The Journal of Immunology (Impact Factor: 4.92). 05/2011; 186(10):5993-6003. DOI: 10.4049/jimmunol.1003844
Source: PubMed


Recent genome-wide association studies of pediatric inflammatory bowel disease have implicated the 17q12 loci, which contains the eosinophil-specific chemokine gene CCL11, with early-onset inflammatory bowel disease susceptibility. In the current study, we employed a murine model of experimental colitis to define the molecular pathways that regulate CCL11 expression in the chronic intestinal inflammation and pathophysiology of experimental colitis. Bone marrow chimera experiments showed that hematopoietic cell-derived CCL11 is sufficient for CCL11-mediated colonic eosinophilic inflammation.

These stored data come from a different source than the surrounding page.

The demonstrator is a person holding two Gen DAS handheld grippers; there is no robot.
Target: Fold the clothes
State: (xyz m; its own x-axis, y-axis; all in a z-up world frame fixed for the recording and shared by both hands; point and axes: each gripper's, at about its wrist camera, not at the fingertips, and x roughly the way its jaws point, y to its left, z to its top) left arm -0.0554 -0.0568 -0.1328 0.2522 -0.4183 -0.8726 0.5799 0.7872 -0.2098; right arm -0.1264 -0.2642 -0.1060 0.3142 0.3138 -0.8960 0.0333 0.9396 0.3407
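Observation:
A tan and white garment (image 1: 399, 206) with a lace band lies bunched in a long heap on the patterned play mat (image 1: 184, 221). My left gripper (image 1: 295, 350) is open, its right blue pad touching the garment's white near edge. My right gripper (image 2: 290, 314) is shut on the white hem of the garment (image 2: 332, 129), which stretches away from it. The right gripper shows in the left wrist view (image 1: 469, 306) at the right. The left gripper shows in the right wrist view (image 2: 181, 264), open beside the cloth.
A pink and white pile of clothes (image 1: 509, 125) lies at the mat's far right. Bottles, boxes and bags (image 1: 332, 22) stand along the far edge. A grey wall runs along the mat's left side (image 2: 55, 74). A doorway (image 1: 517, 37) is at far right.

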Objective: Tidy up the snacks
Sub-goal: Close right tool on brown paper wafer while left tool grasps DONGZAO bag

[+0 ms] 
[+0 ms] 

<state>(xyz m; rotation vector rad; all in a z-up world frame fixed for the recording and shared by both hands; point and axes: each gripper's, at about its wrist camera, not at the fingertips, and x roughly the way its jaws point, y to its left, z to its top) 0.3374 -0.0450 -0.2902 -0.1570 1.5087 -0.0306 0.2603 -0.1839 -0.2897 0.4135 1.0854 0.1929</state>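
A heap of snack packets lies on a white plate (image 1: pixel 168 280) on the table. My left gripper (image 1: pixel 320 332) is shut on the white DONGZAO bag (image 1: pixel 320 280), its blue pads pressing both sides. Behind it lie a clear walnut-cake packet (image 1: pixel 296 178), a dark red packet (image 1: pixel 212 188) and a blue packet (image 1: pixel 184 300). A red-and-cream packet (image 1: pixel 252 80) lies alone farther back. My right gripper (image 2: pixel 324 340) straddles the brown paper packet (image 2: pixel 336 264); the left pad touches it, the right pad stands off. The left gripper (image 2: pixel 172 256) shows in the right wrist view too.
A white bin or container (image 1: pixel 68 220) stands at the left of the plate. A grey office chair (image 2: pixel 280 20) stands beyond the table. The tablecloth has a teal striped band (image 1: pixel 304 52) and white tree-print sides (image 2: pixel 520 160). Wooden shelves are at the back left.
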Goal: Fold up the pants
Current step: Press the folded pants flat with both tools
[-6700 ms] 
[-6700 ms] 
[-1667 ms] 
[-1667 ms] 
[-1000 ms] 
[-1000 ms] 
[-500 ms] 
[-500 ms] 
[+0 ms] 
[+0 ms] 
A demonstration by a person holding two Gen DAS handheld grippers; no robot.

We show that dextran sodium sulfate (DSS) treatment promotes the recruitment of F4/80(+)CD11b(+)CCR2(+)Ly6C(high) inflammatory monocytes into the colon. F4/80(+)CD11b(+)CCR2(+)Ly6C(high) monocytes express CCL11, and their recruitment positively correlated with colonic eosinophilic inflammation. Phenotypic analysis of purified Ly6C(high) intestinal inflammatory macrophages revealed that these cells express both M1- and M2-associated genes, including Il6, Ccl4, Cxcl2, Arg1, Chi3l3, Ccl11, and Il10, respectively. Attenuation of DSS-induced F4/80(+)CD11b(+)CCR2(+)Ly6C(high) monocyte recruitment to the colon in CCR2(-/-) mice was associated with decreased colonic CCL11 expression, eosinophilic inflammation, and DSS-induced histopathology. These studies identify a mechanism for DSS-induced colonic eosinophilia mediated by Ly6C(high)CCR2(+) inflammatory monocyte/macrophage-derived CCL11.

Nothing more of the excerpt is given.